Le rapport Household Food Security Overview for 2023 du PAM sur la sécurité alimentaire des ménages pour 2023, estime qu'à l'échelon national, 24 % des ménages étaient en situation d’insécurité alimentaire modérée en août et septembre 2023. Le rapport compare les niveaux d’insécurité alimentaire en mars (17 % des ménages) et en août (24 % des ménages) de l’année dernière et attribue son augmentation à une baisse de la consommation alimentaire des groupes vulnérables tels que les journaliers et ceux qui dépendent de l’aide sociale. Le rapport souligne également que les ménages consacrent plus de 62 % de leurs dépenses totales à l’alimentation. Cela signifie que le montant d’argent restant pour d’autres biens et services essentiels tels que la santé, l’éducation et les services publics diminue inévitablement, privant les ménages d’une bonne qualité de vie.

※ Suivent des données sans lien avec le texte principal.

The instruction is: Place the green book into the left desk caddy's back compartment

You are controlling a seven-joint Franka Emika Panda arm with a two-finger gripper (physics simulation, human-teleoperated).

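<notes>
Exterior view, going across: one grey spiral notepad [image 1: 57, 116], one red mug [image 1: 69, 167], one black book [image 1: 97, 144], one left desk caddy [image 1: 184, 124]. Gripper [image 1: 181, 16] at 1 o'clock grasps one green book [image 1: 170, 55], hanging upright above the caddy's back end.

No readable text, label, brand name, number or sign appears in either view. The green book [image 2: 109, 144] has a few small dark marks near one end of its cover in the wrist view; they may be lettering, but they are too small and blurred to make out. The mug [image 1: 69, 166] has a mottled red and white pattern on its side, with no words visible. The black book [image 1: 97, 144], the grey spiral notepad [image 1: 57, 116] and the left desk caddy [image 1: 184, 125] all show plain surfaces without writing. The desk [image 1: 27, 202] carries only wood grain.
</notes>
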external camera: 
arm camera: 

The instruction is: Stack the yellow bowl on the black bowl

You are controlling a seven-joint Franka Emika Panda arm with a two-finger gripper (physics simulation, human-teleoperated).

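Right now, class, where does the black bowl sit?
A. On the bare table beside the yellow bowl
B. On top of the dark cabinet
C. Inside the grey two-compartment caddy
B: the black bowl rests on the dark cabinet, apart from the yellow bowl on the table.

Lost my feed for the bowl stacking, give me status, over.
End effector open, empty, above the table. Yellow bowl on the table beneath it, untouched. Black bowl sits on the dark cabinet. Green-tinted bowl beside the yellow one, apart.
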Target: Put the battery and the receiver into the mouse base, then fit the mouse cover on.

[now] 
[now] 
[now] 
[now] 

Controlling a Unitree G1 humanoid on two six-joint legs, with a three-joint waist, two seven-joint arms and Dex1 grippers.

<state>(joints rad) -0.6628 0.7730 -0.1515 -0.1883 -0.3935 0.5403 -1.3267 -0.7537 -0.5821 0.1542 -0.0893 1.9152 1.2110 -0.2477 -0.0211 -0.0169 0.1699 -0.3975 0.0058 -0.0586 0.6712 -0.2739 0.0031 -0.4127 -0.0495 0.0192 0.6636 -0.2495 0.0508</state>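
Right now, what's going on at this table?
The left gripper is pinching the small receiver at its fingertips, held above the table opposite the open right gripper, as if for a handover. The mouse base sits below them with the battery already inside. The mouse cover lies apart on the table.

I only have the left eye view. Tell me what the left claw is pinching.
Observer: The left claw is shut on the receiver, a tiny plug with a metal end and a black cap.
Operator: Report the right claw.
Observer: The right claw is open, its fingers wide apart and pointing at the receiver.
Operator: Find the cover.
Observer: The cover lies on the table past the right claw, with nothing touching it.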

Dans un contexte inédit d'augmentation des dépenses, les ménages adoptent plusieurs stratégies d’adaptation, comme mettre en gage des bijoux, se déconnecter du réseau électrique et, parfois, vendre des compléments alimentaires fournis par le gouvernement pour gérer leurs dépenses. Dans certains cas, les ménages sont également à court de stratégies.
Ils ont également commencé à recourir à des stratégies d’adaptation négatives liées à l’alimentation, notamment en réduisant le nombre de repas et la diversité des aliments consommés. Malgré cela, les parents ou les adultes donnent généralement la priorité à la santé de leurs enfants au détriment de leur propre bien-être et essaient de leur proposer des aliments nutritifs qui coûtent souvent trop chers pour le reste de la famille.
Un rapport de synthèse de la Direction de la santé familiale du Ministère de la Santé en 2024 indique que plus de 10 000 enfants de moins de cinq ans souffrent de malnutrition aiguë sévère. Beaucoup de ces enfants n’ont pas une alimentation adéquate en raison de la quantité insuffisante de nourriture consommée pour leur repas principal.
Une étude menée par le Colombo Urban Lab auprès de communautés à faible revenu a révélé que la plupart des enfants scolarisés ne reçoivent pas de repas de midi à l’école. La réglementation sur les types d’aliments autorisés (les petits pains et les biscuits sont déconseillés) oblige les familles à donner à leurs enfants du riz et du curry ou des légumineuses, lesquels coûtent plus chers, ce qui entraîne l’absentéisme de ces enfants qui ont peur d'être montrés du doigt à l'école.
La malnutrition maternelle est également une préoccupation majeure, en particulier au lendemain de la crise économique. L’Organisation mondiale de la santé (OMS) a déclaré que la nutrition maternelle est essentielle à la croissance du fœtus et qu’une mauvaise alimentation entraîne souvent des conséquences à long terme, irréversibles et néfastes pour le fœtus. Au plus fort de la crise économique, en 2022, le gouvernement n’a pas été en mesure de soutenir le programme Thriposha, un complément nutritionnel fourni aux femmes enceintes et allaitantes jusqu’à ce que le nourrisson ait atteint l’âge de six mois. Selon une étude du PAM, Thriposha réduit le coût d’un régime alimentaire de 20 % car il est fourni gratuitement et répond aux besoins en micronutriments et en protéines des femmes enceintes et allaitantes.
Comprendre la nature nuancée et dynamique de la pauvreté à laquelle sont confrontés le Sri Lanka, ainsi que ses différents impacts, est une première étape nécessaire pour élaborer des politiques et optimiser les filets de sécurité sociale qui contribueront à améliorer le bien-être général des millions de Sri Lankais qui vivent aujourd’hui dans la pauvreté.